AJA HELO Plus is a compact H.264 streaming and recording appliance. Here is how to use it as a reliable source into StreamableRun instead of letting one encoder own the whole show.

Written by Brenton Nguyen

14 min readajaencoderrtmpsrtcloud-obs

Where HELO Plus fits

AJA HELO Plus fits streamers and small production teams that want a dedicated hardware encoder for an SDI or HDMI source, plus local or network recording, without running the whole broadcast from a laptop. AJA describes it as a compact H.264 streaming and recording appliance with SDI and HDMI I/O, up to 1080p60 streaming to a CDN, simultaneous recording, two separate streaming destinations, front-panel controls, a web UI, and recording to SD card, USB storage, or network storage. AJA's 2026 product news also lists HELO Plus v2.1.5 with RTMP audio, lip sync, and multicast improvements, so this is still an actively maintained workflow to test rather than an old box to trust blindly.

That is useful for a real event, but the best StreamableRun setup is not HELO Plus straight to every public platform. Use HELO Plus to make a clean contribution feed, send that feed into a named StreamableRun ingest, then let Cloud Hosted OBS run the public show. Cloud OBS can hold overlays, fallback scenes, backup ingests, clips, destination keys, monitoring, and producer handoff while HELO Plus focuses on encoding and recording.

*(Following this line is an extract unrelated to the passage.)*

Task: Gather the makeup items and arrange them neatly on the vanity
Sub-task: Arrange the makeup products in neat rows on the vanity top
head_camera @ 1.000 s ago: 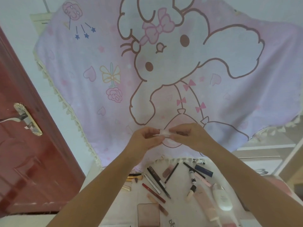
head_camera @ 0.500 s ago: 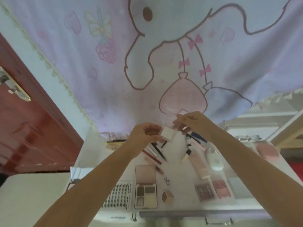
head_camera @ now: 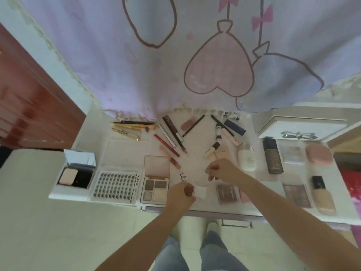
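Note:
My left hand (head_camera: 180, 194) grips a small white square compact (head_camera: 200, 192) just above the front edge of the white vanity (head_camera: 91, 133). A little further in, my right hand (head_camera: 221, 170) hovers with its fingers curled downward, apart from the compact; whether it pinches anything is unclear. Between the hands lies a white strip with dark lettering (head_camera: 183, 177). An open eyeshadow palette (head_camera: 156, 184) lies left of my left hand. A reddish blush palette (head_camera: 228, 193) lies under my right forearm.
Pencils and liners (head_camera: 170, 137) fan out at the back centre, brushes (head_camera: 132, 127) at the back left. A lash tray (head_camera: 117, 184) and mirrored powder case (head_camera: 76, 176) are at the left. Bottles (head_camera: 272, 155), a pink compact (head_camera: 318, 155) and palettes are at the right. A printed cloth (head_camera: 175, 65) hangs behind.
My view tilted down from the cloth to the vanity. Both hands came down toward the tabletop and moved apart; the white compact stayed in my left hand.

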Available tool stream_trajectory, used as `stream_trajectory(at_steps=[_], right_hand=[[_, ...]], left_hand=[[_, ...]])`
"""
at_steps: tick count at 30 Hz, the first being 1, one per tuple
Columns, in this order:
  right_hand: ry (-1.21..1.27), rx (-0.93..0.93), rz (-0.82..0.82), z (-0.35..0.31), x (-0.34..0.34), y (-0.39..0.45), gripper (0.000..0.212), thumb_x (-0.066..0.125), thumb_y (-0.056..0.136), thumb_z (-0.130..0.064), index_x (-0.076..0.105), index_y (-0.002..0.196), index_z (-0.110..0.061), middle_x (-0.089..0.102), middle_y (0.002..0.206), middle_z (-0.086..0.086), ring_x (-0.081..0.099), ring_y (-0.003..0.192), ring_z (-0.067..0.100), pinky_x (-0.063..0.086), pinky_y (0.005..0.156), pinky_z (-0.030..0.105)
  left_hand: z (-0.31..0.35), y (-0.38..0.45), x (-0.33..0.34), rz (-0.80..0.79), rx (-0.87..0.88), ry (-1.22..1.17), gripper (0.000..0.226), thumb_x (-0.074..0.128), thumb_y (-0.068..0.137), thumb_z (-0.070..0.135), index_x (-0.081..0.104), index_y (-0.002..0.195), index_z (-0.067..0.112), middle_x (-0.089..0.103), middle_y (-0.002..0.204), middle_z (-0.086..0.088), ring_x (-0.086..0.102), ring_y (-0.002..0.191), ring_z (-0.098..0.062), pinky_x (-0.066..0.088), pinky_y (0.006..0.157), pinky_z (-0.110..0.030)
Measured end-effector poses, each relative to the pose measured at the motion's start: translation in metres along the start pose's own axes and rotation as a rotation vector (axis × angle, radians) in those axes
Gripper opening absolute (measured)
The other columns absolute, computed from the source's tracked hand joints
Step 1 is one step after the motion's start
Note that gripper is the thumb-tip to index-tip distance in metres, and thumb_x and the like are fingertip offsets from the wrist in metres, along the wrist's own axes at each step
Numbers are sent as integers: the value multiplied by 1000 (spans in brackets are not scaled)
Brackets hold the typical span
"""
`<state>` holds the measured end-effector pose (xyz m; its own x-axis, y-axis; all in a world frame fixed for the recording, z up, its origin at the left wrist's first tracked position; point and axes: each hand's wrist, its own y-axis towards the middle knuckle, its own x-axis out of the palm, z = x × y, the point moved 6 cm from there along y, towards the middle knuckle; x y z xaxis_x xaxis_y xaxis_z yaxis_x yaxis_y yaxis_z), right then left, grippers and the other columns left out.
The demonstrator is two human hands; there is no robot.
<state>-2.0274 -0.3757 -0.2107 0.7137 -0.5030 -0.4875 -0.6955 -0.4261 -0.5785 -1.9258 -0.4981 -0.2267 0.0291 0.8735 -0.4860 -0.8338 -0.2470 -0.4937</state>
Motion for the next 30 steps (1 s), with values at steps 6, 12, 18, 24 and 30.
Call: stream_trajectory(at_steps=[6, 12, 18, 24, 30], right_hand=[[-359, -187, -70, 12, 16, 14, 25, 53, 89, -20, 71, 93, -4, 70, 96, 7, 54, 72, 11, 28, 70, 14], [-568, -326, -51, 13, 24, 22, 29, 47, 92, -22, 71, 95, -6, 60, 86, 7, 45, 92, 23, 28, 80, 23], [-608, -362, 53, 17, 26, 17, 31, 43, 93, -21, 68, 93, -3, 49, 83, 10, 43, 101, 25, 31, 72, 28], [-658, -391, 124, 11, 22, 14, 32, 40, 94, -25, 65, 94, -5, 59, 95, 14, 47, 103, 26, 37, 77, 30], [-848, -550, -86, 38, 22, -14, 49, 51, 86, -35, 41, 128, -12, 48, 119, 8, 38, 112, 23, 36, 88, 28]], left_hand=[[-18, -18, 33, 161, -145, 15, 23, 60, 79, 0, 63, 102, 2, 60, 104, -9, 60, 98, -20, 40, 78, -12], [-26, -26, 50, 291, -191, -7, 21, 50, 83, -3, 63, 100, 1, 67, 101, -10, 60, 94, -19, 31, 68, -5], [-24, -34, 57, 385, -145, 13, 24, 55, 85, 4, 59, 108, 2, 64, 107, -10, 58, 96, -20, 40, 79, -16], [-23, -36, 58, 398, -106, 160, 29, 51, 88, 10, 55, 117, 7, 59, 116, -8, 53, 106, -21, 40, 91, -23], [-26, -42, 60, 421, -109, 172, 34, 48, 91, 16, 51, 123, 9, 53, 127, -5, 47, 117, -18, 30, 95, -15]])
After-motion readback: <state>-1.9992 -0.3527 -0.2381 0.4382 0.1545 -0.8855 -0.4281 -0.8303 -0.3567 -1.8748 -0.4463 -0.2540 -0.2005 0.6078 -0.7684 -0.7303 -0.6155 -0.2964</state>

This split matters during recovery. If the HDMI camera gets unplugged, if the venue network changes, or if the HELO Plus profile needs a restart, the public stream should not have to end. StreamableRun gives the producer somewhere to cut while the hardware source is fixed.

Best use cases

HELO Plus is not the obvious choice for a solo streamer walking around with a phone. It is stronger when there is a fixed camera, venue camera, switcher, SDI feed, HDMI camera, stage program feed, classroom, sports table, podcast set, esports desk, or paid event where local recording matters. It is a source appliance for a planned setup.

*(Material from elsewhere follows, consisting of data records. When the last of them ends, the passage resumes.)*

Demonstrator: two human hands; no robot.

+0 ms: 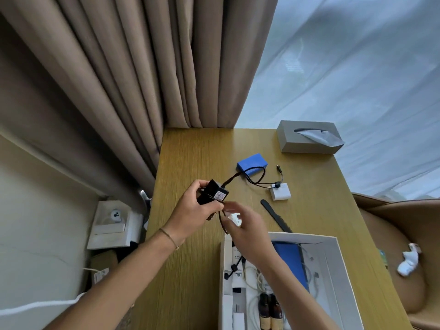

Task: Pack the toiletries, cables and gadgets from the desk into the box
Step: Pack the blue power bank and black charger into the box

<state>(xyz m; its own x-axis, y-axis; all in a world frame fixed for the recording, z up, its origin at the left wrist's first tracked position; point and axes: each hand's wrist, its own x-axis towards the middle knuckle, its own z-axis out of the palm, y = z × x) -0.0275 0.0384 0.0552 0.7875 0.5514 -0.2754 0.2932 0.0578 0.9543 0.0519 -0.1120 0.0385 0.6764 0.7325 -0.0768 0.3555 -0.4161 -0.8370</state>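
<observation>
Above desk | left hand [190, 210] grips black adapter [212, 195] | right hand [247, 232] pinches its cable [222, 222]

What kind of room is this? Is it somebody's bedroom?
Probably a bedroom or hotel room, though no bed shows. A wooden desk stands at a window with long beige curtains and a sheer white one, and a tissue box sits on it.

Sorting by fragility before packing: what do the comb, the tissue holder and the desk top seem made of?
Comb: likely plastic, matte black, thin moulded shape. Tissue holder: rigid grey, matte; plastic or coated board, cannot tell which. Desk top: wood or wood-look laminate, with fine straight grain and a low sheen.
</observation>
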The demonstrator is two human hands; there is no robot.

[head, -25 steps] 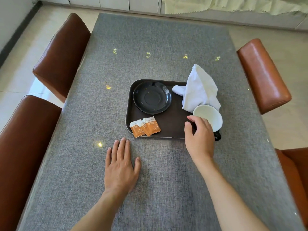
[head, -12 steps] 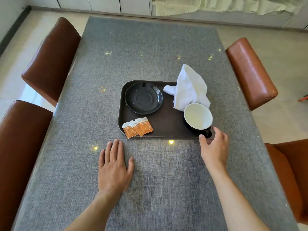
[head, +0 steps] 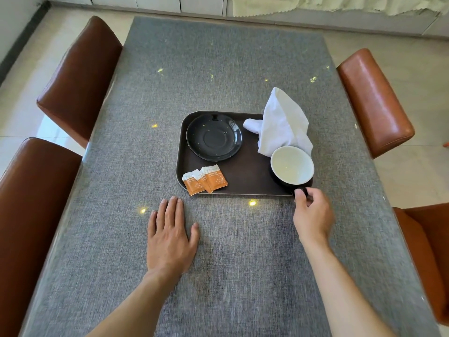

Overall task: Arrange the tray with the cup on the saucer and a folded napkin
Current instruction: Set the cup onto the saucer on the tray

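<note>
The left hand (head: 170, 239) lies flat and open on the gray table (head: 243, 276), holding nothing. Just past it is the dark tray (head: 245, 176). On the tray's left side sits the empty black saucer (head: 213, 136), with three orange sugar packets (head: 204, 182) in front of it. The white napkin (head: 283, 124) stands loose and not folded at the tray's right. The cup (head: 292, 165) sits in front of it at the tray's near right corner, not yet on the saucer.

The right hand (head: 313, 215) has its thumb and fingers pinched on the cup's handle. I think the next job is lifting the cup. Hold it level, go up first, move left, and set it down gently in the saucer's middle ring.
</note>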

YouTube lists HELO Plus among hardware encoders and describes it as a standalone H.264 encoder for reliable live streaming while simultaneously recording to SD cards, USB storage, or network locations. That gives it a clean role in creator production: encode the venue feed and keep a local record. StreamableRun should still manage the show that viewers see.

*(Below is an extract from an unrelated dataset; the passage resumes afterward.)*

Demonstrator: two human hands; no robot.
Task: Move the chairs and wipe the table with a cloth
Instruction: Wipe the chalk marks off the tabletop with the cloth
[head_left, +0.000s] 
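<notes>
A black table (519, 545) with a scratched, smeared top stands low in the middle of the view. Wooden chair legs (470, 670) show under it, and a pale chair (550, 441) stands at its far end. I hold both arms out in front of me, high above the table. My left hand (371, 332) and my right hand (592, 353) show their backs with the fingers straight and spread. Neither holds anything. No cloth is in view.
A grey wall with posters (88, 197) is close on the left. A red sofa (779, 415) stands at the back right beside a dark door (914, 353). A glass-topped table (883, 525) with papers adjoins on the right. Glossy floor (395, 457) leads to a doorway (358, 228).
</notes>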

  • Good fit: fixed cameras, switcher program output, stage streams, sports tables, classrooms, podcasts, and small venue events.
  • Weaker fit: fully mobile IRL streams, backpack streams, or streams where SRTLA bonding from a phone app is the main need.
  • Strong reason to use it: local or network recording needs to happen near the source.
  • Strong reason to route through StreamableRun: remote producer control, fallback, destinations, and overlays need to stay flexible.
  • Best source label: name by job, such as HELO Stage Program, HELO Desk Cam, or HELO Venue Feed.

RTMP or SRT into StreamableRun

Choose the contribution protocol based on the route, not the device label. RTMP is simple, common, and useful when the HELO Plus is on a stable wired connection and the goal is a straightforward push into StreamableRun. SRT is worth using when the path crosses a less predictable network and the team can rehearse caller/listener mode, latency, firewall behavior, and reconnects.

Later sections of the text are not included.